*Required work:*
A copy of the listing below is needed, exact in every line and without images.

*Source data:*
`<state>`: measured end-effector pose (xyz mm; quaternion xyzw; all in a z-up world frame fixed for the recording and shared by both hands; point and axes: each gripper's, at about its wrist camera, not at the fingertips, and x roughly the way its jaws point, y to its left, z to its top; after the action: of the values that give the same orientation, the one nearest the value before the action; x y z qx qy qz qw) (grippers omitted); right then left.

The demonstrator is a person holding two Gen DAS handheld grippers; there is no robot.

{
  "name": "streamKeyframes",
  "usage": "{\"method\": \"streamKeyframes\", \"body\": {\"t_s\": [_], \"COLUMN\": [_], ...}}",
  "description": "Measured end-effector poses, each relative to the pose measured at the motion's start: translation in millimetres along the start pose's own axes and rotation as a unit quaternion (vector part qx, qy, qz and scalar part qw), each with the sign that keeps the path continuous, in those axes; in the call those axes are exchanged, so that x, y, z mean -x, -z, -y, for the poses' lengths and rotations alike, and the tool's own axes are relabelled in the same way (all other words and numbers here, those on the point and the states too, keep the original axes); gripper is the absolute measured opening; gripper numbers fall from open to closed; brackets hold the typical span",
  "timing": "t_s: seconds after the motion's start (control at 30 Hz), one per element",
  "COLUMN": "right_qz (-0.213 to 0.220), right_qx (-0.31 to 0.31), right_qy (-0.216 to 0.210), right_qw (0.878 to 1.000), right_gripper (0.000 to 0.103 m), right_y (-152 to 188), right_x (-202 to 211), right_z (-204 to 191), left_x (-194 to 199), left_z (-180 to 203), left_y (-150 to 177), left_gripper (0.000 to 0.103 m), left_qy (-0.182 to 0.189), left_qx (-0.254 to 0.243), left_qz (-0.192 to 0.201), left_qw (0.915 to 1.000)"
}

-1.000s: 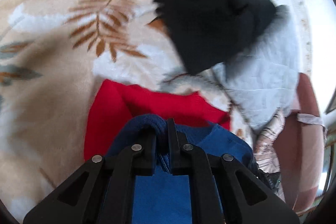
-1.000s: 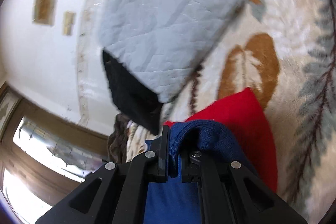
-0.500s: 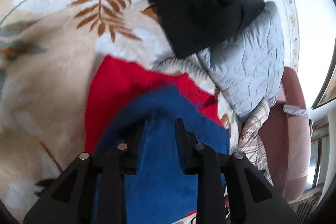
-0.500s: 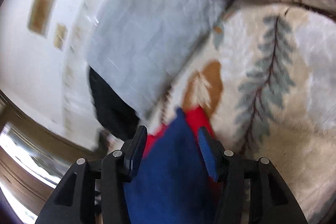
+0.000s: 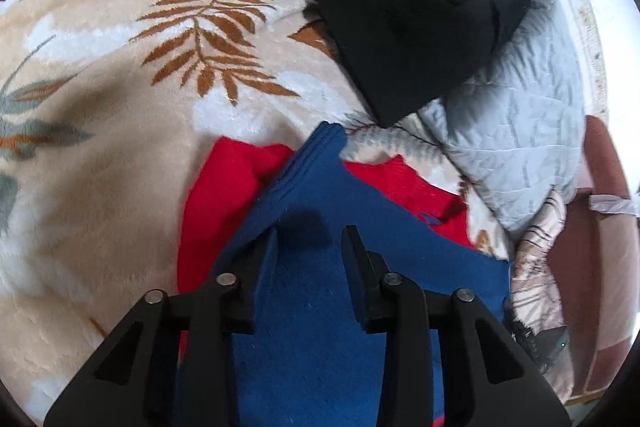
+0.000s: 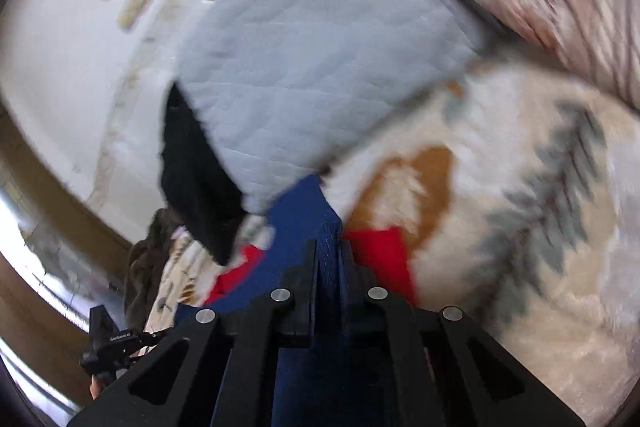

*The answer:*
`<state>`: measured end-effector pose (xyz mm; quaternion xyzw; all in a z-up world frame fixed for the recording and shared by both hands; point and axes: each gripper's, at about its wrist camera, not at the fingertips, and x roughly the way its jaws point, y to its left, z to its top; after the action: of the values that give the same orientation, the one nearest the value before the action; x y z qx qy qz qw) (grippers omitted); right then left.

The demonstrator is a person holding two Gen DAS handheld grippers; there is no robot.

{
  "name": "streamKeyframes",
  "usage": "{\"method\": \"streamKeyframes\", \"body\": {\"t_s\": [_], \"COLUMN\": [_], ...}}",
  "description": "Measured end-effector poses, each relative to the pose measured at the motion's start: translation in millimetres along the start pose's own axes and rotation as a unit quaternion (vector part qx, qy, qz and scalar part qw), each with the sign that keeps the path continuous, in those axes; in the call those axes are exchanged, so that x, y, z mean -x, -z, -y, for the poses' lengths and rotations alike, and the tool's own axes are relabelled in the same way (all other words and numbers here, those on the point and the states too, keep the original axes); gripper is the absolute measured opening; gripper numbers fall from open to closed; brackets hold the typical span",
  "timing": "t_s: seconds after the motion's start (control at 30 Hz), one per element",
  "COLUMN": "right_qz (-0.213 to 0.220), right_qx (-0.31 to 0.31), right_qy (-0.216 to 0.210), right_qw (0.878 to 1.000), right_gripper (0.000 to 0.103 m), right_y (-152 to 188), right_x (-202 to 211), right_z (-204 to 191), left_x (-194 to 199), left_z (-180 to 203), left_y (-150 to 177), left_gripper (0.000 to 0.103 m), left_qy (-0.182 to 0.189), left_qx (-0.254 to 0.243), left_qz (-0.192 to 0.201), left_qw (0.915 to 1.000)"
}

-1.000s: 
-1.000s: 
-0.500s: 
-0.500s: 
+0.000s: 
+0.000s: 

The work on this exercise is now complete.